Designed player input and control mechanics/systems for intuitive, fast, and exciting piloting that’s easy to learn with a higher skill ceiling that rewards practiced and experienced pilots.
Contributed heavily to weapon and unlockable utility design, devising unique asymmetrical gameplay opportunities for each. Balanced weapons for their intended tasks (eg. the harvester’s scatter-gun is extremely well suited to mining scrap but can outplayed in a fight by skilled combatants with the base vehicle’s machine gun).
3d Aim Assist
Designed and Implemented an intelligent aim assist to suit our unique 3d reticle system. Allows aiming to feel fluid, reliable, while remaining skill-based.
Designed the gamemode with a focus on accessible combat paired with strategic objective focused escalation.
Players harvest and scavenge scrap (which works as armour when carried on their hull and is spent to respawn), and deliver it to their base to unlock upgrades for the team. The fight over an ever depleting resource prompts a strategic race to scavenge as much as possible whilst not feeding it back to the enemy on death, and thwarting enemy efforts to scavenge this valuable, multi-use resource & currency.
I was responsible at a high level for the overall player experience goals of each level, and worked on many levels taking them from greybox through to final layout and art alongside our other level designers. All levels were designed to amplify the strengths of our game and mechanic design.
We designed each level to offer a unique gameplay experience that required players to adapt their skills and strategies to different situations. Some maps require intricate and agile piloting whereas others suit a more brute force approach.
Shallows is about the ebb and flow in and out of combat. Skirt under a looming cliff, or drop into the arena from above.
Dunes is for those long sweeping routes, leaving your foes in the dust. Cutting in through a rocky crevasse then bursting out into the sunlight
Wasteland is all about intricate and zippy turns, and strategic use of terrain and utilities to navigate obstacles.
Shallows (pictured) is some of my favorite work. I focused especially on efficient use of visual space to lead players through the level. From any location the player will always be able to see clearly their choices in terms of where to go next; which resources are nearby.
Check out my blog post series that goes into some more detail on my level design work
Physically simulating and networking hovercrafts, network replication of gameplay (hybrid client-server authority), and replicating destruction are a few of my contributions to the project.
Unreal Engine's C++ and Blueprint (visual scripting) are incredibly powerful and enabled code efficiency where required, and rapid prototyping throughout the project.
Designed and Implemented the UI and Hud with C++, blueprint, and UMG.

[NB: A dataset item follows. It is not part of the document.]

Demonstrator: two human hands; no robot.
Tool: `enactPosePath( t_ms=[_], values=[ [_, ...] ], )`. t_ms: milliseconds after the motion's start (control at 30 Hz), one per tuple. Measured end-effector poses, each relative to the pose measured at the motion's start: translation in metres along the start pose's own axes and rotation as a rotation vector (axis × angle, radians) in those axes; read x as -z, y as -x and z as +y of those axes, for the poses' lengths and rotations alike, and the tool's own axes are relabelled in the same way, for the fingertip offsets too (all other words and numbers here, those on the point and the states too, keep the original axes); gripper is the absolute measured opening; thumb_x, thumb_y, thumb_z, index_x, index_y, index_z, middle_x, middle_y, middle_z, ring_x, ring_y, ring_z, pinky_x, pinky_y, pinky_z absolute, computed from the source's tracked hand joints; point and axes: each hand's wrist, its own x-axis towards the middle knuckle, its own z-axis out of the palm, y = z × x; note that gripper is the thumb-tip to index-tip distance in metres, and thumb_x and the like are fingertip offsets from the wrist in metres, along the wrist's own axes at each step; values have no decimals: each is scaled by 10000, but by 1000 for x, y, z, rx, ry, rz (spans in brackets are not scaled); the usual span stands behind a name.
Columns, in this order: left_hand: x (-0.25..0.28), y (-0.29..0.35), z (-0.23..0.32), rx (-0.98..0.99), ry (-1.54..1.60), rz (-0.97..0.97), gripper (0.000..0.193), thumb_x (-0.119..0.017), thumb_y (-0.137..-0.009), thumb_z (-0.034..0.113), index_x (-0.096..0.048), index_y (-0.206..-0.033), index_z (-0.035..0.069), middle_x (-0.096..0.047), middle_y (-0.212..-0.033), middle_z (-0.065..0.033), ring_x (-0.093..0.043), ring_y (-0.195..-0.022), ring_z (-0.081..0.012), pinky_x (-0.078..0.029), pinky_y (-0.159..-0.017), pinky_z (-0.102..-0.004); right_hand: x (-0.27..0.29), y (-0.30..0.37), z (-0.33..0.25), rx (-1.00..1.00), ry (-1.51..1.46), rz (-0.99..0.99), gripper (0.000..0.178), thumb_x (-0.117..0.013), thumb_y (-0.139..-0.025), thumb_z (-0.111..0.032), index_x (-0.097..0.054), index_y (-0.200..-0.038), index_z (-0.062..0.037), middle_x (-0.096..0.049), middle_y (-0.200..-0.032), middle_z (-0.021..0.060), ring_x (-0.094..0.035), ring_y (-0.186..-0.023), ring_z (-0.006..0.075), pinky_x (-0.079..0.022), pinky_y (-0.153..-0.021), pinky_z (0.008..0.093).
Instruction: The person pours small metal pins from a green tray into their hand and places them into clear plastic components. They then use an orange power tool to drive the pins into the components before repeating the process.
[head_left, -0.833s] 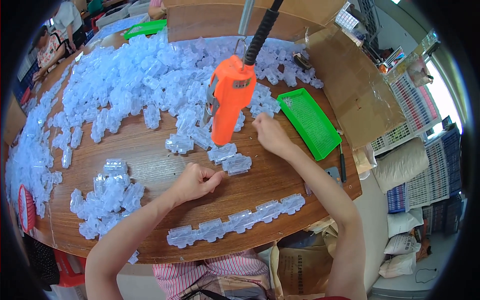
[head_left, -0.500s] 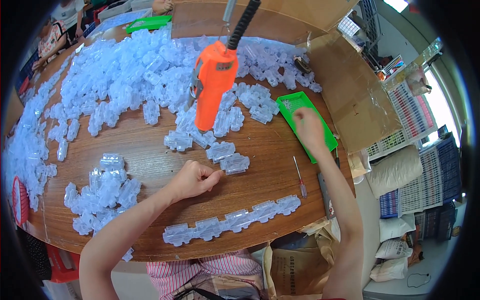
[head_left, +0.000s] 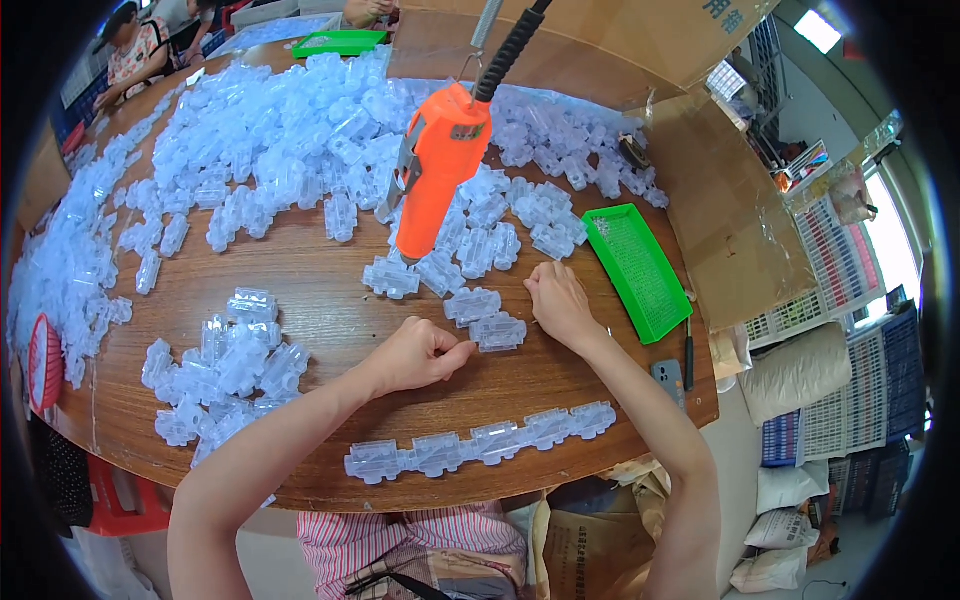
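My left hand (head_left: pixel 418 355) is curled, its grip pinching the edge of a clear plastic piece (head_left: pixel 498 331) on the bench (head_left: pixel 330 320); my right hand (head_left: pixel 558 302) rests just beyond it, grip loose, empty.

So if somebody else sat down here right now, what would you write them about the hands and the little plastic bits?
Left hand: curled, fingers touching a clear plastic clip housing on the round wooden table.
Right hand: resting flat beside that piece; whether it holds anything cannot be told.
Orange electric screwdriver hangs above, untouched.
Flat green plastic tray sits right of the hand.
Done: a joined row of clear housings lies at the near edge.
Left: the big loose heap of clear housings farther back.
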Motion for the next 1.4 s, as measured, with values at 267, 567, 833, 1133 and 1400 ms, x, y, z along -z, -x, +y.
enactPosePath(
  t_ms=[267,567,833,1133,1400],
  values=[
    [-3,-2,-1,10,8,18,400,-570,-896,241,-638,-591,-9,-573,-483,-78,-516,-418,-140,-443,-474,-307,10,-21,10,-43,-11,-209,158,-519,-867,-111,-565,-889,38,-585,-1008,236,-559,-986,388,-446,-871,444],
    [0,-1,-4,9,2,16,428,-570,-895,254,-612,-559,-8,-566,-474,-67,-499,-407,-118,-430,-459,-305,12,-26,3,-54,-285,-104,174,-593,-840,-139,-570,-890,26,-612,-989,214,-585,-980,347,-457,-820,421],
    [-2,-1,-1,29,16,22,417,-564,-899,259,-627,-581,-5,-568,-476,-56,-497,-415,-102,-432,-462,-300,-15,-36,0,-17,-41,-33,181,-516,-786,-36,-573,-897,95,-603,-972,294,-586,-954,423,-466,-828,490],
    [-5,-5,1,17,50,1,411,-569,-897,249,-622,-580,-7,-568,-481,-54,-487,-428,-91,-417,-458,-294,88,-22,101,-273,143,346,171,-504,-764,-25,-593,-893,42,-621,-871,265,-615,-834,407,-483,-764,479],
    [3,2,-7,33,45,26,423,-567,-895,235,-606,-551,-8,-564,-474,-66,-489,-420,-107,-420,-465,-301,61,29,5,158,-315,-68,131,-630,-809,-76,-589,-920,-20,-628,-847,149,-620,-774,302,-497,-679,367]
  ],
)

Traditional UI has it's place, but for this project I wanted to better use the screenspace available and opted for spatial and Diegetic UI for the majority of our HUD.
The radar, health, armour, and utilities are all displayed on the player's vehicle leaving the edges of the screen free from clutter, and immersing the player more in the game environment. Inspired by other games that have done this in the past like Blur/Split-second which have lovely spatial implementations of their own.